7. Lars Bondo Krogsgaard, CEO, Nordex

(new entry)


One of this year's surprising industry departures was Nordex CEO Jürgen Zeschky. Last year's number five, Zeschky was another in the mould of Martin who took painful and necessary decisions to revive the manufacturer. Zeschky was one of the first to pull away from offshore and concentrate on low wind.

His replacement, Lars Bondo Krogsgaard, may be new to the role, but he is not new to the industry. He has been with Nordex since 2010, previously chief customer officer. He has also worked at Siemens and Dong Energy. Krogsgaard now finds himself heading a company that has just signed a merger with Acciona Windpower. For a medium-sized manufacturer, Nordex punches above its weight, combining a focus on medium-to-low wind sites with targeting medium-sized projects in the smaller emerging markets. The question remains how Acciona, now a major shareholder, will influence this strategy.

8. IGNACIO GALAN, CEO, Iberdrola

(2014: 9)



Galan was our first winner back in 2011 when Iberdrola was the biggest developer in the world. Times have changed since then, not least with Spain's decision to turn its back on the sector.

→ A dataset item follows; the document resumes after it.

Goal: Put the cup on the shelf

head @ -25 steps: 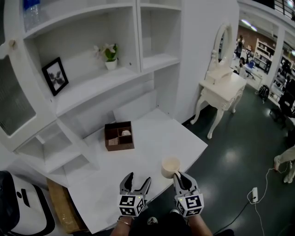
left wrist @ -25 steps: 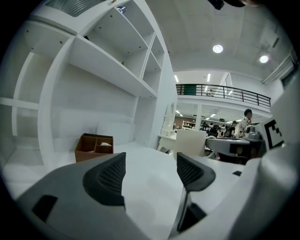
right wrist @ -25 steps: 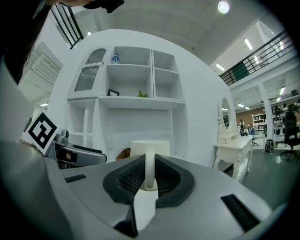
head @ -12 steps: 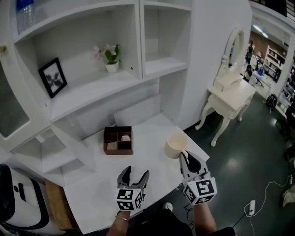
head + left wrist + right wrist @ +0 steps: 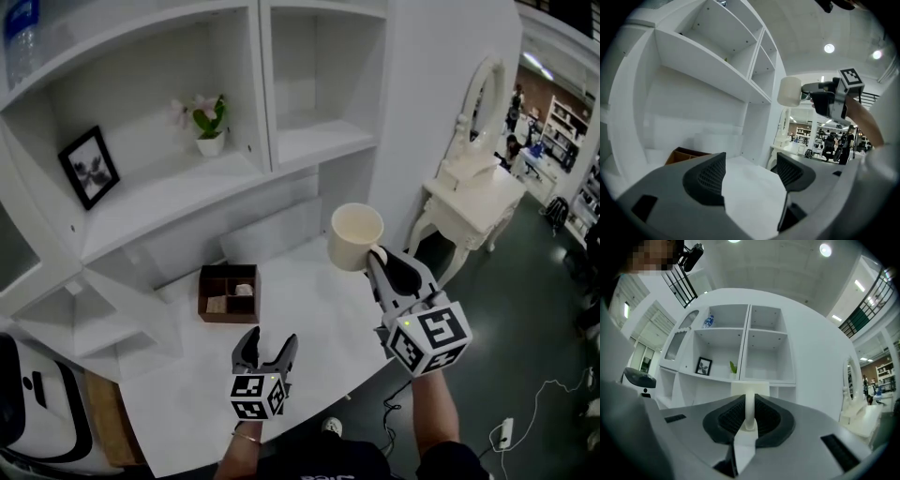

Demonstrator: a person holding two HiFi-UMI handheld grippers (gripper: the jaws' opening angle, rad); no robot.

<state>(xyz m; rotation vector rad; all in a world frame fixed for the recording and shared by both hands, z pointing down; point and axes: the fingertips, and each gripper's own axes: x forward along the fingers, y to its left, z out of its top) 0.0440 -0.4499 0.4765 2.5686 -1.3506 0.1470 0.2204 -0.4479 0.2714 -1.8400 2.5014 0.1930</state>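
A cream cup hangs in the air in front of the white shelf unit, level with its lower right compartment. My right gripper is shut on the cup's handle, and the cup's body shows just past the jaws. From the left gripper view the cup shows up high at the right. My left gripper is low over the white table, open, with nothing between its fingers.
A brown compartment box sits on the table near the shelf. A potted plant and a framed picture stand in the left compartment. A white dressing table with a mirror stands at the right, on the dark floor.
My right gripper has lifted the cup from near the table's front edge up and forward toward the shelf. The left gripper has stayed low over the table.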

Yet, Iberdrola has continued to invest in wind. Last year, it brought projects online globally, including in Brazil and South Africa. It also added around 525MW in the UK, through its ScottishPower Renewables subsidiary, completing the 389MW West of Duddon Sands offshore (with Dong Energy) and 136MW Harestanes onshore sites.


(2014: 8)


Poulsen has been CEO of the Danish state-owned utility since 2012. His strategy — build big offshore projects, bring in a shareholder, manage the project — was set by his predecessor, but Poulsen has carried it on successfully. Last year, Dong brought online Westermost Rough, Borkum Riffgrund One (both with financial investors) and West of Duddon Sands (with Iberdrola). It acquired development rights to all of the UK 4GW Hornsea zone and the Massachusetts offshore zone in the US.

The biggest change for the company has been the 19% buy-in by Goldman Sachs. The €1.1 billion investment has meant Dong could continue to build big projects, but also allowed the US bank to veto any investments.

10. WU GANG, Chairman and CEO, Goldwind

(2014: 15)


Goldwind was the fourth biggest turbine manufacturer in the world in 2014, according to BTM Consult. Yet the closed nature of China's market means Wu Gang sits in tenth place. Goldwind has over 20% of China's market, and is still the most highly regarded Chinese turbine maker. Under Wu's direction, it has made efforts to expand overseas, and its mere 400MW installed elsewhere is still better than its domestic competitors'. Wu is also one of the most experienced wind chiefs in the world. But Goldwind seems to be lagging technically. It has shifted from its reliance on the Vensys 1.5MW machine to a 2.5MW model, but its 6MW offshore unit, under development for years, is still in testing.